Les associations installées dans le canton de Genève et qui peuvent justifier d'une activité régulière dans le canton, qui peuvent offrir des garanties relatives à la gestion du projet et à la transparence en matière de sources de financement, de rapport d'activités et de comptabilité.

Pour les projets d'aide humanitaire et d'environnement, les associations installées dans les autres cantons suisses peuvent solliciter des fonds, pour autant qu'ils respectent les critères précédents.

Genève est le siège de nombreuses organisations internationales. Ces dernières peuvent-elles s'adresser à vous?

Les organismes internationaux basés à Genève peuvent également présenter des projets dans leurs domaines d'intervention. Nous travaillons avec différents organismes internationaux, concrètement pour l'aide humanitaire. Une convention destine une partie du fonds de la solidarité internationale au CICR, organisme humanitaire par excellence.

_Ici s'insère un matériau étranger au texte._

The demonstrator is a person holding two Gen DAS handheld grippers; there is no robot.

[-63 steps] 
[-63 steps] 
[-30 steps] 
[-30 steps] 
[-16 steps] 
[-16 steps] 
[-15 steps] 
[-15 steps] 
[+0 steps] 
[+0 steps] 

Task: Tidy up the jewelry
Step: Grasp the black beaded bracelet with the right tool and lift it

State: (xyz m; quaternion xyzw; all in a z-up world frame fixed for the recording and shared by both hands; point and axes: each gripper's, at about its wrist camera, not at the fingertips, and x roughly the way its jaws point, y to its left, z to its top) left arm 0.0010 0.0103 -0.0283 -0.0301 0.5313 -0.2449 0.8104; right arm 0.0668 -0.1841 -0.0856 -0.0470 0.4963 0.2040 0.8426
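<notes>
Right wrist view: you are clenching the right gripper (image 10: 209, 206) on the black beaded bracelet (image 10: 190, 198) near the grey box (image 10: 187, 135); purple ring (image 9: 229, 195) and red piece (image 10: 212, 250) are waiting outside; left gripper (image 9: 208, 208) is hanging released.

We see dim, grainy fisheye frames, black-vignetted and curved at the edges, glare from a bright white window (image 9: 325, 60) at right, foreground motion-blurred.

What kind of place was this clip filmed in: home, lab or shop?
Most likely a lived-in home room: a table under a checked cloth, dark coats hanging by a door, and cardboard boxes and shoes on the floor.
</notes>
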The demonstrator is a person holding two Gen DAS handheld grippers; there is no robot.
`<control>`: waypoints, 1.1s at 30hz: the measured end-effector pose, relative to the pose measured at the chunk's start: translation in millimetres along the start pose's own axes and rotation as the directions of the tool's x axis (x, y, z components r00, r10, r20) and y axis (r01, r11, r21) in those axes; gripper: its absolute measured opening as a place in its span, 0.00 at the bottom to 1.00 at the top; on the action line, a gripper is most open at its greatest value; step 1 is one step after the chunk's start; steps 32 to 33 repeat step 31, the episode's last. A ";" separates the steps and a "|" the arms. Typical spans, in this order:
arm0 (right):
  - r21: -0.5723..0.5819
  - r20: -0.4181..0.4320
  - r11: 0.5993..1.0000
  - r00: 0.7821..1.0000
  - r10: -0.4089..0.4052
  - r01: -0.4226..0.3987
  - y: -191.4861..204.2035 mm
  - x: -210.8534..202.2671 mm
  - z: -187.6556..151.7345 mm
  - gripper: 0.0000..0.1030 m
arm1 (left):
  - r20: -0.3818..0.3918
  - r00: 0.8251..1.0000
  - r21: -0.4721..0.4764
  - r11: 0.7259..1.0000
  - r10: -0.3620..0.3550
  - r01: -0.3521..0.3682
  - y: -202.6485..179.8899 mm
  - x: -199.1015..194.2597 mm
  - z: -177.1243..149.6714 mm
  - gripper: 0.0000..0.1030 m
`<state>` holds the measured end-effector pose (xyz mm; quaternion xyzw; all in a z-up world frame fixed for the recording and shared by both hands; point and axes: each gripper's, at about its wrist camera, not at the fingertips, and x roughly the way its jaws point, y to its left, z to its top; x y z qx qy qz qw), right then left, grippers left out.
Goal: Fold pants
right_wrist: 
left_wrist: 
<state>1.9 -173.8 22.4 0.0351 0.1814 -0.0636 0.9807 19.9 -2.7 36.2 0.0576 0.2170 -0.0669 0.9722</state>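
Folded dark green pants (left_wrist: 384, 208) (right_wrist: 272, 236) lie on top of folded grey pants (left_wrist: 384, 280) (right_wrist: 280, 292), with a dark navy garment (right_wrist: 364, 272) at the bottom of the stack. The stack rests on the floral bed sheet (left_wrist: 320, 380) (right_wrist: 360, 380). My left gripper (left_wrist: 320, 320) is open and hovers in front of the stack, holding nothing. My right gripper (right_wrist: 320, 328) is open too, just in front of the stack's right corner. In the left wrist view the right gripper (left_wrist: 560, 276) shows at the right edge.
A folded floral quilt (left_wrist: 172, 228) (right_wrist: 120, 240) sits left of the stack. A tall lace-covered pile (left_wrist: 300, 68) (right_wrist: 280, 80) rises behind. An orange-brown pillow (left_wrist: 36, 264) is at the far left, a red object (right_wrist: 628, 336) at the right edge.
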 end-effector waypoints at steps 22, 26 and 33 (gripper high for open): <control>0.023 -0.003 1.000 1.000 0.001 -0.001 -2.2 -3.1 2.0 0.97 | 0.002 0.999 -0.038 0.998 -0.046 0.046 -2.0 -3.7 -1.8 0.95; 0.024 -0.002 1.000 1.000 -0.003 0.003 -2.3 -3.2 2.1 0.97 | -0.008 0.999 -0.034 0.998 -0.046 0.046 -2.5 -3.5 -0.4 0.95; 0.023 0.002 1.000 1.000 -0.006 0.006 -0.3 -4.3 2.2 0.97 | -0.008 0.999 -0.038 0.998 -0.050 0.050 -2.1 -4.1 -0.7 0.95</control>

Quel type de collaborations entretenez-vous avec les différents organisations internationales et non-gouvernementales basées à Genève? Avez-vous des exemples concrets à partager?

Comme mentionné, on rencontre toutes les associations une fois par année. Avec les grands partenaires comme la Fédération Genevoise de Coopération, les réunions annuelles avec les bailleurs de fonds permettent de réfléchir aux stratégies de la coopération dans le cadre actuel.

Un autre type de collaboration concerne les actions ou manifestations de sensibilisation ou information. La présence de ces organisations à côté du service, permet d'élargir la vision et de confronter les réalités de terrain avec celle des bailleurs de fonds.

La présence du service de la solidarité internationale avec les organisations non gouvernementales basées à Genève lors du Festival de développement durable est un bon exemple de collaboration.

Le Service de la Solidarité internationale apporte une aide - sous forme de contribution aux frais de location des bureaux - aux missions diplomatiques des pays les moins avancés (PMA) installées à Genève. Pourquoi est-ce important?

La volonté politique de la Confédération et du Conseil d'Etat genevois est de permettre aux pays les moins avancés (PMA) d'avoir une représentation à Genève auprès des organisations internationales.

Il est important que ces pays puissent avoir accès aux organismes des Nations Unies et qu'ils puissent participer aux activités et aux débats qui se déroulent à Genève. Il est à noter que la subvention accordée est destinée au loyer des missions permanentes auprès de l'ONU à Genève, à l'exclusion des ambassades ou des consulats.

Actuellement, les Nations Unies déclarent 48 PMA dont 40 sont présents à Genève.

Parlez-nous de votre parcours. Qu'est-ce qui vous a amenée à travailler sur ces questions?

Depuis très jeune, j'ai été très sensible aux problèmes des inégalités dans un sens large. Je suis née en Espagne, d'une famille modeste, mais qui m'a permis de réaliser des études universitaires. Je suis partie pour la première fois en 1985 au Guatemala avec Médecins sans Frontières et j'ai compris que je voulais travailler dans ce domaine. Pendant plus de 20 ans j'ai travaillé pour des projets de développement et d'aide humanitaire en Afrique, en Asie et en Amérique latine avec différentes organisations internationales et non gouvernementales.

Je crois avoir apporté un petit quelque chose à ces populations, mais ce qui est sûr, c'est qu'ils m'ont beaucoup apporté. Je continue maintenant mon engagement, défendant l'idée que nous devons, depuis la Genève internationale et humanitaire, démontrer que, même si parfois les conséquences de problèmes économiques et politiques peuvent nous dépasser, notre solidarité peut contribuer à améliorer la qualité de vie de beaucoup de personnes vivant dans des situations dramatiques. C'est notre responsabilité de les aider.